Sumber Uni Eropa, yang tidak ingin disebutkan namanya, mengatakan surat itu kemungkinan tidak akan mengubah kebijakan Uni Eropa.
“Tetapi ini menunjukkan kesenjangan yang semakin besar antara banyak anggota staf yang ingin melihat hukum internasional diterapkan di seluruh dunia,” bebernya.
Sementara Von der Leyen, presiden Komisi Eropa, saat ini berada di AS untuk menghadiri KTT UE-AS.
“Kami mendukung perdamaian dan kemakmuran. Mendukung Ukraina dalam perjuangannya untuk kebebasan. Berdiri di sisi Israel dan menangani kebutuhan kemanusiaan di wilayah tersebut,” katanya.
Layaknya Ukraina
Sumber kedua di Uni Eropa mengatakan perbedaan pendapat meningkat karena tim von der Leyen nampaknya salah membaca situasi.

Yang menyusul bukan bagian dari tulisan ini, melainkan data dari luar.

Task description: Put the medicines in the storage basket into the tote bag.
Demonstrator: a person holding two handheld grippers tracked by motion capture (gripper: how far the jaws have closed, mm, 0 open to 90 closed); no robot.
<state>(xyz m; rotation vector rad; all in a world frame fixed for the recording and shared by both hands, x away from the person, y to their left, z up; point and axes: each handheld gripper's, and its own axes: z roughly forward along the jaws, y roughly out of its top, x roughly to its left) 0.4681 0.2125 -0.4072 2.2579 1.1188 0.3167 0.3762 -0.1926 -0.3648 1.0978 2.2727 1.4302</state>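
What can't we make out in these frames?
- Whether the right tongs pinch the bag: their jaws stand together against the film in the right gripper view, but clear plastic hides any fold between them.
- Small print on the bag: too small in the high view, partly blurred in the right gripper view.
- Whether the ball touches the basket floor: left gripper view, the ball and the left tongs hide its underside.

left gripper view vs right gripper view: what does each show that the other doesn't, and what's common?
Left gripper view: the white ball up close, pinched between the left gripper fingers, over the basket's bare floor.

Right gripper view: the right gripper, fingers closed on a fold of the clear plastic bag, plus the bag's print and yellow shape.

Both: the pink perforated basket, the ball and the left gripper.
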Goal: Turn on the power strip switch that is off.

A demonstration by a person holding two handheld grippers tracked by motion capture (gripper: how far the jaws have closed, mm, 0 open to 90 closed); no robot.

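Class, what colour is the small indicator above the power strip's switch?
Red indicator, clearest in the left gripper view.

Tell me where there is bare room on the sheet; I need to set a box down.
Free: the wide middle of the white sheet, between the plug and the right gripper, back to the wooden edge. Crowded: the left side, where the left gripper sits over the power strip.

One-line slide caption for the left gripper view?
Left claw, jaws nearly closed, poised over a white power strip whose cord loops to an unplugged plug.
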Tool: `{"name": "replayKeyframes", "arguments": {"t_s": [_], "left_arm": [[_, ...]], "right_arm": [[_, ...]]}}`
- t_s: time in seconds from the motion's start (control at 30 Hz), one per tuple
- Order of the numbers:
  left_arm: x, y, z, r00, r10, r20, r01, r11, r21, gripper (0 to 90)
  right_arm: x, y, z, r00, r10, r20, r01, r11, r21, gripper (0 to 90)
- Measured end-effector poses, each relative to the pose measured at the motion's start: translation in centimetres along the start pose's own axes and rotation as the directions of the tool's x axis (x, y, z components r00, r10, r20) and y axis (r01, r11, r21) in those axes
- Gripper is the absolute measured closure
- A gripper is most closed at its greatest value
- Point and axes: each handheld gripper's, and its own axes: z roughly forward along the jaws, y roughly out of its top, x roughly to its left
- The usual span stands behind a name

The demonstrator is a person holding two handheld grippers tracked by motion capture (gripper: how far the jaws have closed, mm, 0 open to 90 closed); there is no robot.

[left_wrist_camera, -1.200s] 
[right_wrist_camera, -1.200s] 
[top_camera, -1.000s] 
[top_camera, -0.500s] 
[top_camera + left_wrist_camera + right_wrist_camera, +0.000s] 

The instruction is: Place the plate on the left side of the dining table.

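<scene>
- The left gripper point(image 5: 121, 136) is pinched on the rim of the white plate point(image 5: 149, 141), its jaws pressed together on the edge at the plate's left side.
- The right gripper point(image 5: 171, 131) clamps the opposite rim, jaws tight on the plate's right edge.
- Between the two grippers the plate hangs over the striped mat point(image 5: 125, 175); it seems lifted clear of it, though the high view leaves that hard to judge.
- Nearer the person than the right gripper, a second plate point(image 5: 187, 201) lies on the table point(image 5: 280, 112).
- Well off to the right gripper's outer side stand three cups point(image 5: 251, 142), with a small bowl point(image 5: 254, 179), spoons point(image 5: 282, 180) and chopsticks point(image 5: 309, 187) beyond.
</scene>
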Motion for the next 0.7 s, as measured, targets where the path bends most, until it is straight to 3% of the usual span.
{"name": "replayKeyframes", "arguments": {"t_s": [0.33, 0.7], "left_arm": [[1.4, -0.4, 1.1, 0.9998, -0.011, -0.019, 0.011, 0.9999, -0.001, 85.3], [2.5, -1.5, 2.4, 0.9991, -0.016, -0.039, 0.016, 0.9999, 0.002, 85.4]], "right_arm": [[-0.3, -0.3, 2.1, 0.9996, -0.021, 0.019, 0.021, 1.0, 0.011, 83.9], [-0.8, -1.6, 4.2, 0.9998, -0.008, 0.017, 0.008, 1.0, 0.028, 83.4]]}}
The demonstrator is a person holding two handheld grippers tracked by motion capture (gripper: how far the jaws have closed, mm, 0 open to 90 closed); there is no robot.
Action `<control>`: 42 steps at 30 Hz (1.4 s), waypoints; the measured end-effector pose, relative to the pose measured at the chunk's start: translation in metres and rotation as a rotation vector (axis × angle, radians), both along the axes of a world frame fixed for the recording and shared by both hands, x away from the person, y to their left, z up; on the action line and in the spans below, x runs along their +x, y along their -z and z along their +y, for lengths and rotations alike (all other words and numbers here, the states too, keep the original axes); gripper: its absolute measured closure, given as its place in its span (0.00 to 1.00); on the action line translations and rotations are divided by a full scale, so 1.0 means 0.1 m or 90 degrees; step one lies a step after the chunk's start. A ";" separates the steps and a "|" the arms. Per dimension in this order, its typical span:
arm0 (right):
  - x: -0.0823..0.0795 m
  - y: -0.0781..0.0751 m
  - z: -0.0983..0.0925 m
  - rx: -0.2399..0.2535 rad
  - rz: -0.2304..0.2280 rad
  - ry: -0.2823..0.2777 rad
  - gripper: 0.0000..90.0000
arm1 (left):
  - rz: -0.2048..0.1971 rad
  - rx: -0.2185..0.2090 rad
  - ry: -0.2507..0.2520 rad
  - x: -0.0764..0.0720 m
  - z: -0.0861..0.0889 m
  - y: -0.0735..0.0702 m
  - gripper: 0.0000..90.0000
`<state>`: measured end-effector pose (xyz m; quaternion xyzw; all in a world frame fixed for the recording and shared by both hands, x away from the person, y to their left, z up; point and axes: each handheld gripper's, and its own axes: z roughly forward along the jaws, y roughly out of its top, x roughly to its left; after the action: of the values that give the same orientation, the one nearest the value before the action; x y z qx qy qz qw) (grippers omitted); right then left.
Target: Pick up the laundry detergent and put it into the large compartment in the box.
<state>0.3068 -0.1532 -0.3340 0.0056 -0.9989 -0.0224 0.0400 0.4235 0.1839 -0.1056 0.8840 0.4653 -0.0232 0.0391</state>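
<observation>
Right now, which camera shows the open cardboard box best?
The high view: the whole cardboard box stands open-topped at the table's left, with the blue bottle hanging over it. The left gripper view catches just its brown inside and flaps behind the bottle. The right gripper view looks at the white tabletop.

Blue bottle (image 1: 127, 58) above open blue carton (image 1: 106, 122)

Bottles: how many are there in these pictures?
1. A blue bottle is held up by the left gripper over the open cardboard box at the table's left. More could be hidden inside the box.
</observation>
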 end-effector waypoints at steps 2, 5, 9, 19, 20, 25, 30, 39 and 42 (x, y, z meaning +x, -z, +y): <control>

“Mereka, dia, dan para penasihat terdekatnya berpikir bahwa ini (perang Israel-Hamas) akan menjadi momen di Ukraina, sehingga mereka perlu mengutuk para teroris dan memenangkan argumen moral. Namun saya pikir mereka sama sekali tidak mengetahui skala penindasan yang dialami warga Palestina, dan pemahaman luas mengenai konflik tersebut karena ini merupakan reaksi kekerasan terhadap pendudukan,” kata pejabat tersebut.
“Von der Leyen masih berjuang secara moral untuk mengambil sikap”, kata pejabat itu.
“Posisinya mulai sekarang kemungkinan akan bergantung pada upaya diplomatik dalam skala global.”
“Timnya mencoba menyesuaikan lini mereka dan mengakui bahwa salah membaca situasi. Mereka mencoba untuk menulis sebuah narasi di mana masih dapat dilihat sebagai sekutu setia Israel, tetapi juga sebagai kekuatan diplomatik di kawasan, sambil berusaha mempertahankan kredibilitas dalam menghadapi perang Ukraina,” jelasnya. (spm/ads)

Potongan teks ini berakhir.